Auch indirekt stellt der Autoverkehr Gefahren für uns dar, solange Radfahrende über schlechte Radwege und enge und unübersichtliche Parkwege geschickt werden und wenn auf ihrem Schutzstreifen Schlaglöcher oder Asphaltrillen sind oder Radwege nicht von Laub oder Schnee und Eis befreit werden und Radfahrende darum ohne Fremdbeteiligung stürzen. Außerdem muss es andere Radführungen und Ampelschaltungen an Kreuzungen geben, denn viele Zusammenstöße von Autos mit Fahrrädern passieren, wenn der Autoverkehr den Radverkehr kreuzen muss. 

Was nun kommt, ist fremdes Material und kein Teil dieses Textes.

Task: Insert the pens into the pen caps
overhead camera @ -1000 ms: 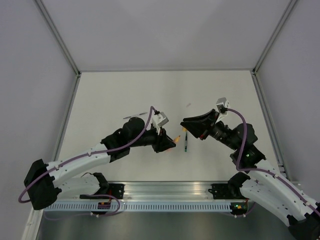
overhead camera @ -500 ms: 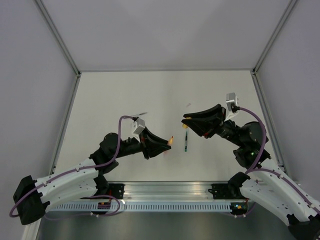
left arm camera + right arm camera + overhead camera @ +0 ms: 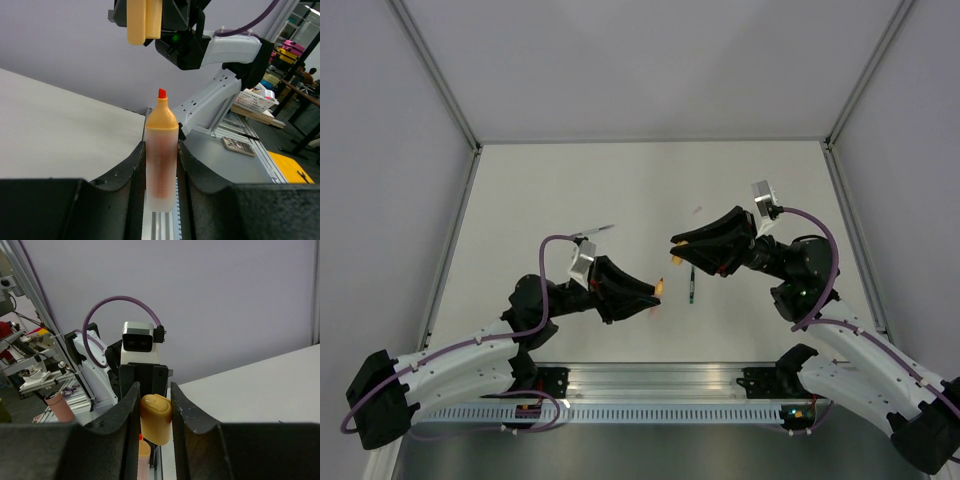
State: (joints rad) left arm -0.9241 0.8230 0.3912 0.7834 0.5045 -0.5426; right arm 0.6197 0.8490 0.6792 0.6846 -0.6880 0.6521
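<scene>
My left gripper [image 3: 653,293] is shut on the pink-orange marker [image 3: 161,165] and holds it off the table, its red tip [image 3: 162,93] pointing up at the right gripper. My right gripper [image 3: 676,243] is shut on the yellow-orange cap [image 3: 156,418], just above and in line with the marker tip [image 3: 142,441], with a small gap between them. The cap also shows in the left wrist view [image 3: 144,21]. The dark green pen [image 3: 692,285] lies on the table between the arms. The silver-grey pen [image 3: 592,232] lies further left. A tiny grey cap [image 3: 697,210] lies behind. No green cap is in view.
The white table [image 3: 520,190] is walled by grey panels at the back and sides. An aluminium rail [image 3: 650,385] with both arm bases runs along the near edge.
My left arm has drawn back toward the near left and tilted the marker up. My right gripper has swung left with the cap and now sits over the marker tip.
</scene>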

Doch auch wenn die Radwege alle glatt wären, wird nicht jeder Alleinunfall eines Radhfahrers oder einer Fußgängerin zu verhindern sein, auch Radler:innen oder Fußgänger:innen machen Fehler, sehen Hindernisse nicht und stürzen, zuweilen mit tödlichen Folgen. Sichere Kreuzung und eine Verlangsamung des Autoverkehr senkt die Zahl der Zusammenstöße jedoch deutlich.

Die Vision Zero ist keine unerreichbare Utopie.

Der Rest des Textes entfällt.